# It will take a while (1 hour). Skip it! 
# We leave you the output of this code cell using a .png format

# NN_VARS = ['f_lept1_pt','f_lept1_eta','f_lept1_phi', \
#           'f_lept2_pt','f_lept2_eta','f_lept2_phi', \
#           'f_lept3_pt','f_lept3_eta','f_lept3_phi', \
#           'f_lept4_pt','f_lept4_eta','f_lept4_phi', \
#           'f_jet1_pt','f_jet1_eta','f_jet1_phi', \
#           'f_jet2_pt','f_jet2_eta','f_jet2_phi', 'isSignal']
# sns.pairplot( data=df_all.filter(NN_VARS), hue='isSignal' , kind='scatter', diag_kind='auto' );

# Filter dataframe leaving just the Neural Network and Random Forest input variables  

NN_VARS= ['f_massjj', 'f_deltajj', 'f_mass4l', 'f_Z1mass' , 'f_Z2mass']
# NN_VARS = [ 'f_lept1_pt','f_lept1_eta','f_lept1_phi', \
#          'f_lept2_pt','f_lept2_eta','f_lept2_phi', \
#          'f_lept3_pt','f_lept3_eta','f_lept3_phi', \
#          'f_lept4_pt','f_lept4_eta','f_lept4_phi', \
#          'f_jet1_pt','f_jet1_eta','f_jet1_phi', \
#          'f_jet2_pt','f_jet2_eta','f_jet2_phi']
         
df_input  = df_all.filter(NN_VARS)
df_target = df_all.filter(['isSignal']) # flag
df_weights = df_all.filter(['f_weight']) 
# the weights are also important to be given as input to the training

# Transform dataframes to numpy arrays of float32 
# (X->NN input , Y->NN target output , W-> event weights)

NINPUT=len(NN_VARS)
print("Number NN input variables=",NINPUT)
print("NN input variables=",NN_VARS)
X  = np.asarray( df_input.values ).astype(np.float32)
Y  = np.asarray( df_target.values ).astype(np.float32)
W  = np.asarray( df_weights.values ).astype(np.float32)
print(X.shape)
print(Y.shape)
print(W.shape)
print('\n')

Number NN input variables= 5
NN input variables= ['f_massjj', 'f_deltajj', 'f_mass4l', 'f_Z1mass', 'f_Z2mass']
(114984, 5)
(114984, 1)
(114984, 1)

Dividing the data into testing and training data set

You can split now the datasets into two parts (one for the training and validation steps and one for testing phase).

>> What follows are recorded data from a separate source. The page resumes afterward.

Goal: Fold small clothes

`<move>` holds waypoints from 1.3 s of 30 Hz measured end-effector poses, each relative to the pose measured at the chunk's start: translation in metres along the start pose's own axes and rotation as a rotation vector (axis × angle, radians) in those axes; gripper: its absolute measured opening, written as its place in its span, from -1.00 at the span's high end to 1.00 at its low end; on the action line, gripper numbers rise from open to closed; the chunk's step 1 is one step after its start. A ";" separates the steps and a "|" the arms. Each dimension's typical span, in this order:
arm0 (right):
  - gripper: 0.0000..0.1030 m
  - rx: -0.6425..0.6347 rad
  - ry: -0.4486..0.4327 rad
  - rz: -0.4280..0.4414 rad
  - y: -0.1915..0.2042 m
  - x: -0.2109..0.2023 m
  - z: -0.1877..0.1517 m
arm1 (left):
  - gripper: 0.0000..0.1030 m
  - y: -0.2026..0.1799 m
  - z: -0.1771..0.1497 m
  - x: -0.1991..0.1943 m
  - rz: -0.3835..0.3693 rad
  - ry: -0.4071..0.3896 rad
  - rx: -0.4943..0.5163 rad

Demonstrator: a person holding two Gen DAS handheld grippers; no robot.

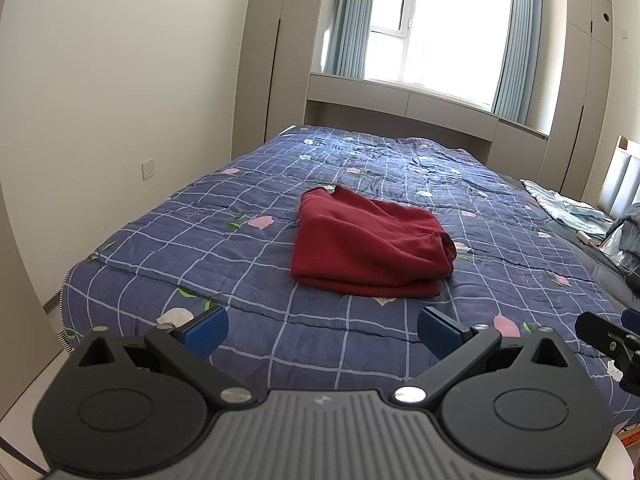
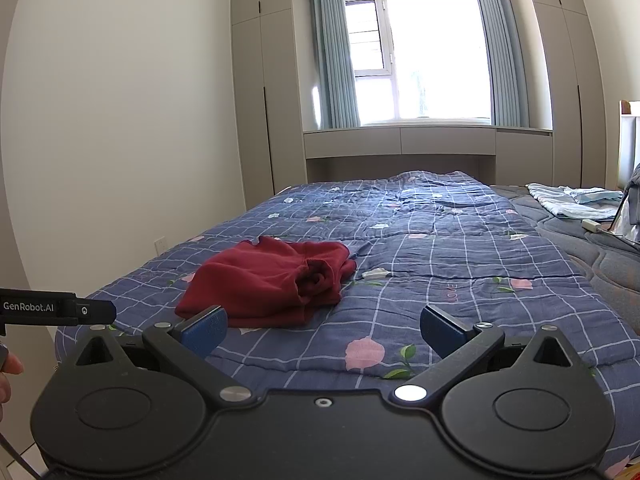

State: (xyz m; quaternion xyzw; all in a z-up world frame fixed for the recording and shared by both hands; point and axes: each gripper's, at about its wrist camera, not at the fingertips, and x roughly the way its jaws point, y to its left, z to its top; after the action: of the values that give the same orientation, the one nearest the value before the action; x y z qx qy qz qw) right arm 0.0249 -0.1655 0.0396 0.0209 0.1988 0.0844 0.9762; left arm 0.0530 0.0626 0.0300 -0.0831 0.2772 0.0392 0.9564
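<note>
A dark red garment (image 1: 368, 246) lies folded in a compact stack on the blue checked quilt (image 1: 240, 248), with a sleeve cuff showing at its right end. My left gripper (image 1: 322, 334) is open and empty, held back from the garment near the bed's front edge. In the right wrist view the red garment (image 2: 268, 282) lies ahead and to the left on the quilt (image 2: 440, 280). My right gripper (image 2: 324, 332) is open and empty, apart from the garment. The right gripper's tip shows at the right edge of the left wrist view (image 1: 612, 340).
A light blue cloth (image 2: 572, 200) and a grey bundle (image 1: 628, 232) lie at the bed's far right by the headboard. A wall (image 1: 100, 100) runs along the left side. Wardrobes (image 2: 264, 80) and a window (image 2: 420, 60) stand beyond the bed.
</note>
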 end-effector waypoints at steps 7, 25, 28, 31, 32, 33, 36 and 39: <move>-0.99 0.000 0.000 0.000 0.000 0.000 0.000 | -0.99 0.000 0.000 0.000 0.000 0.001 0.000; -0.99 0.000 0.001 0.000 0.000 0.000 0.000 | -0.99 0.000 -0.002 0.001 -0.001 0.004 0.001; -0.99 0.000 0.001 -0.001 0.001 0.000 0.000 | -0.99 0.000 -0.002 0.001 -0.001 0.004 0.001; -0.99 0.001 0.001 -0.001 0.001 0.000 0.000 | -0.99 0.000 -0.002 0.001 -0.001 0.004 0.001; -0.99 0.001 0.002 -0.001 0.001 0.000 0.000 | -0.99 0.000 -0.002 0.001 -0.001 0.004 0.001; -0.99 0.000 0.001 -0.001 0.001 0.000 0.000 | -0.99 0.000 -0.002 0.001 0.000 0.004 0.001; -0.99 0.000 0.001 -0.001 0.001 0.000 0.000 | -0.99 -0.001 -0.003 0.003 0.008 0.010 0.004; -0.99 0.000 0.002 0.000 0.001 0.000 0.001 | -0.99 -0.004 -0.004 0.003 0.037 0.016 0.015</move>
State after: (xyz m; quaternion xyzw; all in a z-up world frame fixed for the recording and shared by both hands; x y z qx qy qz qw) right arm 0.0254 -0.1647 0.0399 0.0209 0.1996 0.0842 0.9760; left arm 0.0539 0.0582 0.0259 -0.0712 0.2868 0.0540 0.9538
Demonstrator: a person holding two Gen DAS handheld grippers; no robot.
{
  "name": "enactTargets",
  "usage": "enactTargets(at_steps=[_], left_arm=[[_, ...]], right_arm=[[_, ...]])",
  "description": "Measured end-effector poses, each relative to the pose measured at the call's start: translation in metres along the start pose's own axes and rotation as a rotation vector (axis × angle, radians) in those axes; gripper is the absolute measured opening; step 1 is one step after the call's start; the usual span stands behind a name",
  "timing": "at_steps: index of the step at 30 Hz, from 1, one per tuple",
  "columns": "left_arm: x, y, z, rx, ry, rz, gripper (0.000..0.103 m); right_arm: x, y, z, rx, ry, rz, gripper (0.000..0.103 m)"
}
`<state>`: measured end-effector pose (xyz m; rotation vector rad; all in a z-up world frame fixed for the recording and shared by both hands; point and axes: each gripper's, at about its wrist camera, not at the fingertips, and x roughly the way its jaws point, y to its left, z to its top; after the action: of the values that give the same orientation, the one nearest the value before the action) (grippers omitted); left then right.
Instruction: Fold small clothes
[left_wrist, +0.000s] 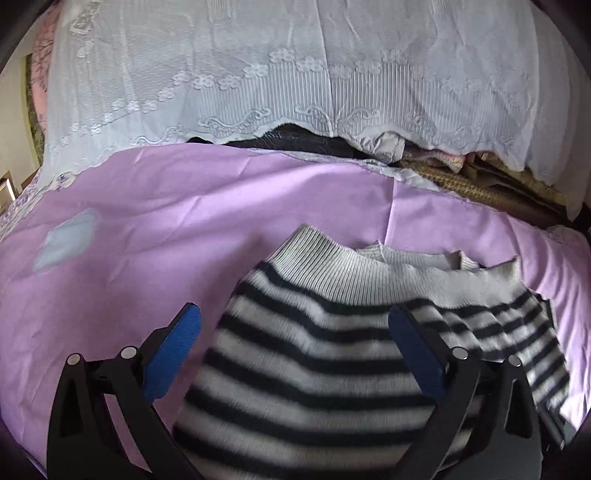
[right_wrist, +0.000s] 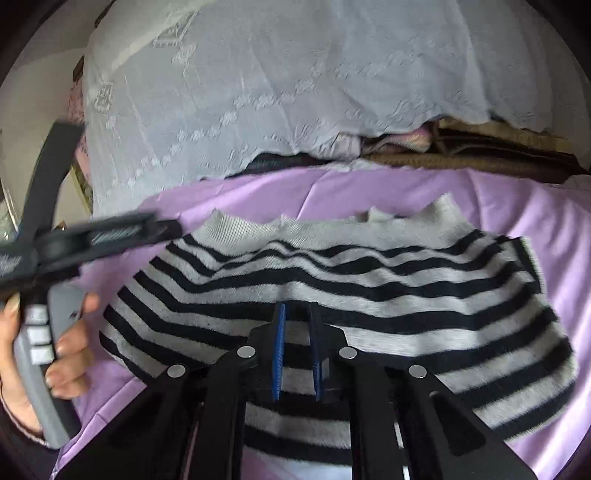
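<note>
A small black-and-white striped knit sweater (left_wrist: 314, 350) with a ribbed grey hem lies on the purple sheet (left_wrist: 129, 229); it also shows in the right wrist view (right_wrist: 351, 280). My left gripper (left_wrist: 295, 325) is open, its blue pads wide apart above the sweater's left part. My right gripper (right_wrist: 297, 314) hovers over the sweater's near middle with its blue pads almost together, a narrow gap between them and no cloth in it. The left gripper's body and the hand holding it (right_wrist: 70, 347) show at the left of the right wrist view.
A white lace curtain (left_wrist: 295, 74) hangs behind the purple sheet (right_wrist: 535, 221). Under its hem lie dark and brown folded fabrics (left_wrist: 461, 181). A pale grey patch (left_wrist: 66, 240) sits on the sheet at the left.
</note>
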<state>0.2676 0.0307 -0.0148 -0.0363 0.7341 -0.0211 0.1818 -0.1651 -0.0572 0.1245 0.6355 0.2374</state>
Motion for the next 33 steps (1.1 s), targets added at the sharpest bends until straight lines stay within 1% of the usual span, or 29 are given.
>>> enactTargets(at_steps=[1,2,3,4,5,6,7,8,10,12,13,15,16,17,20,21,23,24,25,27,29,30,31,32,33], left_arm=[[0.015,-0.005,0.004,0.007,0.017,0.026,0.099],[0.026,-0.006,0.006,0.012,0.031,0.045,0.099],[0.045,-0.006,0.007,0.014,0.061,0.077,0.099],[0.059,-0.004,0.006,0.005,0.096,0.094,0.099],[0.074,-0.001,0.004,-0.013,0.148,0.098,0.099],[0.095,0.008,0.000,-0.064,0.242,0.072,0.099],[0.100,0.016,-0.002,-0.110,0.263,0.038,0.099],[0.100,0.022,-0.001,-0.141,0.266,0.018,0.099],[0.101,0.025,-0.001,-0.143,0.272,0.011,0.099],[0.092,0.025,-0.003,-0.140,0.244,0.039,0.099],[0.081,0.025,-0.006,-0.140,0.215,0.043,0.098],[0.056,0.019,-0.010,-0.122,0.152,0.005,0.098],[0.044,0.012,-0.013,-0.088,0.121,-0.006,0.098],[0.037,0.003,-0.013,-0.051,0.101,0.001,0.098],[0.019,-0.040,-0.019,0.108,0.032,0.057,0.098],[0.020,-0.050,-0.022,0.140,0.026,0.089,0.098],[0.036,-0.065,-0.026,0.185,0.047,0.172,0.099],[0.048,-0.068,-0.031,0.197,0.063,0.202,0.099],[0.053,-0.069,-0.036,0.200,0.048,0.213,0.099],[0.047,-0.070,-0.037,0.223,0.027,0.233,0.099],[0.040,-0.069,-0.040,0.226,0.010,0.217,0.099],[0.033,-0.066,-0.041,0.214,-0.002,0.180,0.099],[0.020,-0.061,-0.046,0.195,-0.012,0.140,0.099],[0.010,-0.052,-0.047,0.167,-0.026,0.083,0.099],[0.001,-0.043,-0.046,0.147,-0.042,0.068,0.099]], right_arm=[[0.011,0.000,0.001,0.001,0.057,0.008,0.015],[0.016,-0.002,0.002,0.014,0.085,0.026,0.015],[0.016,-0.005,0.002,0.027,0.087,0.041,0.015],[0.016,-0.006,0.001,0.032,0.088,0.048,0.015],[0.015,-0.005,0.001,0.027,0.089,0.045,0.015],[0.015,-0.003,0.001,0.014,0.090,0.032,0.015],[0.015,0.000,0.001,-0.001,0.090,0.016,0.015],[0.014,0.004,0.001,-0.016,0.089,0.001,0.015],[0.012,0.007,0.001,-0.026,0.086,-0.008,0.015],[0.011,0.005,0.000,-0.017,0.081,0.000,0.015],[0.012,0.003,-0.002,-0.012,0.076,0.005,0.015],[0.013,-0.001,-0.002,-0.002,0.076,0.016,0.015],[0.014,-0.001,-0.002,-0.002,0.076,0.017,0.015],[0.013,0.001,-0.003,-0.007,0.076,0.015,0.016],[0.013,0.002,-0.003,-0.020,0.074,0.016,0.021],[0.013,0.002,-0.004,-0.019,0.074,0.018,0.021],[0.013,0.001,-0.004,-0.014,0.073,0.024,0.022],[0.013,0.001,-0.004,-0.013,0.072,0.026,0.022],[0.013,0.002,-0.004,-0.015,0.073,0.027,0.023],[0.012,0.003,-0.004,-0.021,0.070,0.030,0.026],[0.008,0.003,-0.004,-0.022,0.054,0.032,0.028],[0.003,0.002,-0.005,-0.021,0.044,0.037,0.031],[-0.003,0.001,-0.005,-0.022,0.025,0.037,0.032],[-0.007,0.000,-0.005,-0.023,0.007,0.023,0.032],[-0.013,-0.002,-0.004,-0.019,-0.024,-0.005,0.033]])
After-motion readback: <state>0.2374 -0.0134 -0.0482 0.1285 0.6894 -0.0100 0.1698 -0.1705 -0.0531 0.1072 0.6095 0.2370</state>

Question to students: Have a look to the parameter setting test_size. Why did we choose that small fraction of events to be used for the testing phase?

# Classical way to proceed, using a scikit-learn algorithm:
# X_train_val, X_test, Y_train_val , Y_test , W_train_val , W_test = 
# train_test_split(X, Y, W , test_size=0.2,shuffle=None,stratify=None )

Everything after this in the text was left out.